Radio Ocean
by Valyntina Grenier
San Francisco, California
Earth’s systems are impacted by our political systems. These encaustics are made with beeswax, damar, Carnauba and pigment on pine. The metal and plastics, essentially garbage trapped in wax, are some of the same debris that pollutes our waterways. They are my response to the climate fear that occupies our dreams and experiences. I began work on these three in late March, nearly a month into self-imposed social quarantine to shelter from COVID-19. As of July 4th in Tucson, Arizona we’re still there. Sitting On the Bay Wasting Time is an allusion to Otis Redding’s song; when I look out my window I like to imagine sitting on the dock of Bolinas Bay near San Francisco, California.

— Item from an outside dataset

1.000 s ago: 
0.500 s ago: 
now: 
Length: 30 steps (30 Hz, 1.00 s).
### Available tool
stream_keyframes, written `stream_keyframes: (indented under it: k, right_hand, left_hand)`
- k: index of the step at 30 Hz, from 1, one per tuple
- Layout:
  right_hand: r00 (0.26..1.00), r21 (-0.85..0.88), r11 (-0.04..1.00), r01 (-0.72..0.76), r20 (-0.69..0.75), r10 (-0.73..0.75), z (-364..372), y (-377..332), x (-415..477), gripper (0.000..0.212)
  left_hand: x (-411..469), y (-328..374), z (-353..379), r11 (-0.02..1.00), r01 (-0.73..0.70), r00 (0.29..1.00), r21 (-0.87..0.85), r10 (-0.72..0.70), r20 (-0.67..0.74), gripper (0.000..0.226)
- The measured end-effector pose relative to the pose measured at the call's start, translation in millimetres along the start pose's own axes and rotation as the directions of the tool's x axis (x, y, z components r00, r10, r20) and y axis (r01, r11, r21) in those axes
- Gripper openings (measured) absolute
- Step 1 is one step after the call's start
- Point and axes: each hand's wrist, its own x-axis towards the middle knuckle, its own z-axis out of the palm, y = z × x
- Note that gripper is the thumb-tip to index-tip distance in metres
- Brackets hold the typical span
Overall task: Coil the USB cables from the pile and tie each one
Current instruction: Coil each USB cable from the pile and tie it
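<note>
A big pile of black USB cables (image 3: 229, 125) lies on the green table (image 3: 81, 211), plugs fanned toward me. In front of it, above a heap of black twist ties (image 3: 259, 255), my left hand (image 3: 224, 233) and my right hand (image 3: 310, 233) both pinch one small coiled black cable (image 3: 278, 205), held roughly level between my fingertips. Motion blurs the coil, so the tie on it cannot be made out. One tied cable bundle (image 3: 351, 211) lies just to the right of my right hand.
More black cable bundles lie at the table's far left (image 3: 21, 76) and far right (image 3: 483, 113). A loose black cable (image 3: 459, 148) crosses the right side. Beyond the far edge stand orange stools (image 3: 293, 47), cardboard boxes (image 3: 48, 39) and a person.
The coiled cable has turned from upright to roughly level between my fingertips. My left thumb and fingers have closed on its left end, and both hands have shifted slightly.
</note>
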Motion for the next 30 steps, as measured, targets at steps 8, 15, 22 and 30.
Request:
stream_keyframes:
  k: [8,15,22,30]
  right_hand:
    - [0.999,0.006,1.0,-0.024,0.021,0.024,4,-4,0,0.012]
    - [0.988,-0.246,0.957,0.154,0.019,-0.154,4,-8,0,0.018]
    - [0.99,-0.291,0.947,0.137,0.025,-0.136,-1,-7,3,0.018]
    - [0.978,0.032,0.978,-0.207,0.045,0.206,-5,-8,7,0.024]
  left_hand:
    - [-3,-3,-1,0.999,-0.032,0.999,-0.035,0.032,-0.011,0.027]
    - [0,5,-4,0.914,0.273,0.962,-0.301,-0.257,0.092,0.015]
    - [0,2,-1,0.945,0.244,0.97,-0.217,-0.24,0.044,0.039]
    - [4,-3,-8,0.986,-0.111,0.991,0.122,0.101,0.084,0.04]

They are a part of a larger series, Radio Ocean. In l997, Charles Moore discovered The Great Pacific Garbage Patch, a spiral of marine debris with exceptionally high concentrations of pelagic plastics, chemical sludge, and other debris trapped by currents of the North Pacific Gyre. I like to recontextualize that degradation with personal, local, and temporal references. Inspired by my nostalgia for Los Angeles – driving to the ocean with the radio on and dancing at live music venues– at a time when pollution and abuse of resources came into mainstream consciousness, my early work repurposes detritus one might find along the shore of El Matador Beach or littered on Sunset Boulevard.